Write out all the data again, exactly as shown.

■ ■ ■ ■

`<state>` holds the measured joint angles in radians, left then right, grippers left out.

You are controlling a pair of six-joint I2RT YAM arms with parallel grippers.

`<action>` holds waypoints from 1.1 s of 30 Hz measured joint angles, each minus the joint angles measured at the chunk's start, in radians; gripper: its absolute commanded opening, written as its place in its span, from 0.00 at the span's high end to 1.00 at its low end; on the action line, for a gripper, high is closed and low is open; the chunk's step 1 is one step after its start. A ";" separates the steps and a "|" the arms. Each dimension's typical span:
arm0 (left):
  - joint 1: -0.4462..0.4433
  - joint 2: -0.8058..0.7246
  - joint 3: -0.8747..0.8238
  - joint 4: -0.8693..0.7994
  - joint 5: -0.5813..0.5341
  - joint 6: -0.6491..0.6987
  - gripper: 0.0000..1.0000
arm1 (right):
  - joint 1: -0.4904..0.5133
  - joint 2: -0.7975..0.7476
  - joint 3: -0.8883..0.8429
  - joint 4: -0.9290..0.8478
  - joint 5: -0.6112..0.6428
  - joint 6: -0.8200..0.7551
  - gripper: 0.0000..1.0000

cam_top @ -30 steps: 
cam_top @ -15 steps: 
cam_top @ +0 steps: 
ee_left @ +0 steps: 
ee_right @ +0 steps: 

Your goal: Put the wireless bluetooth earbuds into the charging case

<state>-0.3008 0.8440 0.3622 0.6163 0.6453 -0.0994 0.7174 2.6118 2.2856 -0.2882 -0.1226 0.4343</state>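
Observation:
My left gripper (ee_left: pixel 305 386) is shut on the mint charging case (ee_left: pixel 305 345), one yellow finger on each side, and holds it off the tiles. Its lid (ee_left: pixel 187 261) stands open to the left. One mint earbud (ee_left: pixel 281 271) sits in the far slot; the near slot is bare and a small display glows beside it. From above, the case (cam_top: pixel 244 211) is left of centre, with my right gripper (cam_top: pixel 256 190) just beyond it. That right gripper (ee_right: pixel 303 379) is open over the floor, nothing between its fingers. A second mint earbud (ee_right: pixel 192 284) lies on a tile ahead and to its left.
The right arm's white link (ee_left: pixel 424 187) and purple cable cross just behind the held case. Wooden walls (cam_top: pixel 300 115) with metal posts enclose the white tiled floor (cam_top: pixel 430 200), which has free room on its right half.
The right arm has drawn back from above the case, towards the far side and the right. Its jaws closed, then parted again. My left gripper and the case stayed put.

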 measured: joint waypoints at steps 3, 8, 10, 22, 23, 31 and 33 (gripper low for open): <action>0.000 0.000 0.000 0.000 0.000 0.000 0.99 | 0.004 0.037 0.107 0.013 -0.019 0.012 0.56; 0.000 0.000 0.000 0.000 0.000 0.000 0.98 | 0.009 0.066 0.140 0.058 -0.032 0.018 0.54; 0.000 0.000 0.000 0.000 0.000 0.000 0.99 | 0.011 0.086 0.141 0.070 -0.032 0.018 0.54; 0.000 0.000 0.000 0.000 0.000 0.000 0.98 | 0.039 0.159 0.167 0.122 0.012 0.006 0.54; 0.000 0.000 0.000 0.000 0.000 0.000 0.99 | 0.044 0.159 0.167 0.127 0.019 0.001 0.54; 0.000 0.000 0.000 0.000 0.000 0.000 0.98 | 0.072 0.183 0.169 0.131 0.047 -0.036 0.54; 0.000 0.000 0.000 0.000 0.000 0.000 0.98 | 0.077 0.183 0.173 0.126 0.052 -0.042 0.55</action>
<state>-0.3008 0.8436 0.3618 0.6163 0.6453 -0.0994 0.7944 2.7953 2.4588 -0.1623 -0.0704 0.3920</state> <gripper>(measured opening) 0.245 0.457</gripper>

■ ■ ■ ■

Task result:
`<state>` holds the measured joint angles in radians, left then right, grippers left out.

You are controlling a pair of six-joint I2RT YAM arms with parallel grippers.

`<action>` holds waypoints from 1.1 s of 30 Hz measured joint angles, each minus the joint angles measured at the chunk's start, in radians; gripper: its absolute commanded opening, written as its place in its span, from 0.00 at the span's high end to 1.00 at its low end; on the action line, for a gripper, high is closed and low is open; the chunk's step 1 is one step after its start. A ";" separates the steps and a "|" the arms. Each dimension's typical span:
arm0 (left):
  - joint 1: -0.4462..0.4433
  - joint 2: -0.8058..0.7246
  - joint 3: -0.8747..0.8238
  - joint 4: -0.8693..0.7994
  - joint 5: -0.5813..0.5341
  - joint 6: -0.6491..0.6987
  - gripper: 0.0000..1.0000
arm1 (right):
  - joint 1: -0.4904..0.5133
  - joint 2: -0.7975..0.7476
  - joint 3: -0.8883..0.8429
  - joint 4: -0.9290..0.8478
  - joint 5: -0.6112..0.6428
  - joint 6: -0.8200..0.7551
  - gripper: 0.0000..1.0000

cam_top @ -30 steps: 
cam_top @ -15 steps: 
cam_top @ +0 steps: 
ee_left @ +0 steps: 
ee_right @ +0 steps: 

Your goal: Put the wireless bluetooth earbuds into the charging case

<state>-0.3008 0.8440 0.3622 0.6163 0.6453 -0.0994 0.7174 2.6118 2.2856 -0.2882 -0.1226 0.4343</state>
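Observation:
My left gripper (ee_left: pixel 305 386) is shut on the mint charging case (ee_left: pixel 305 345), one yellow finger on each side, and holds it off the tiles. Its lid (ee_left: pixel 187 261) stands open to the left. One mint earbud (ee_left: pixel 281 271) sits in the far slot; the near slot is bare and a small display glows beside it. From above, the case (cam_top: pixel 244 211) is left of centre, with my right gripper (cam_top: pixel 256 190) just beyond it. That right gripper (ee_right: pixel 303 379) is open over the floor, nothing between its fingers. A second mint earbud (ee_right: pixel 192 284) lies on a tile ahead and to its left.
The right arm's white link (ee_left: pixel 424 187) and purple cable cross just behind the held case. Wooden walls (cam_top: pixel 300 115) with metal posts enclose the white tiled floor (cam_top: pixel 430 200), which has free room on its right half.
The right arm has drawn back from above the case, towards the far side and the right. Its jaws closed, then parted again. My left gripper and the case stayed put.
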
 measured: joint waypoints at steps 3, 8, 10, 22, 23, 31 and 33 (gripper low for open): <action>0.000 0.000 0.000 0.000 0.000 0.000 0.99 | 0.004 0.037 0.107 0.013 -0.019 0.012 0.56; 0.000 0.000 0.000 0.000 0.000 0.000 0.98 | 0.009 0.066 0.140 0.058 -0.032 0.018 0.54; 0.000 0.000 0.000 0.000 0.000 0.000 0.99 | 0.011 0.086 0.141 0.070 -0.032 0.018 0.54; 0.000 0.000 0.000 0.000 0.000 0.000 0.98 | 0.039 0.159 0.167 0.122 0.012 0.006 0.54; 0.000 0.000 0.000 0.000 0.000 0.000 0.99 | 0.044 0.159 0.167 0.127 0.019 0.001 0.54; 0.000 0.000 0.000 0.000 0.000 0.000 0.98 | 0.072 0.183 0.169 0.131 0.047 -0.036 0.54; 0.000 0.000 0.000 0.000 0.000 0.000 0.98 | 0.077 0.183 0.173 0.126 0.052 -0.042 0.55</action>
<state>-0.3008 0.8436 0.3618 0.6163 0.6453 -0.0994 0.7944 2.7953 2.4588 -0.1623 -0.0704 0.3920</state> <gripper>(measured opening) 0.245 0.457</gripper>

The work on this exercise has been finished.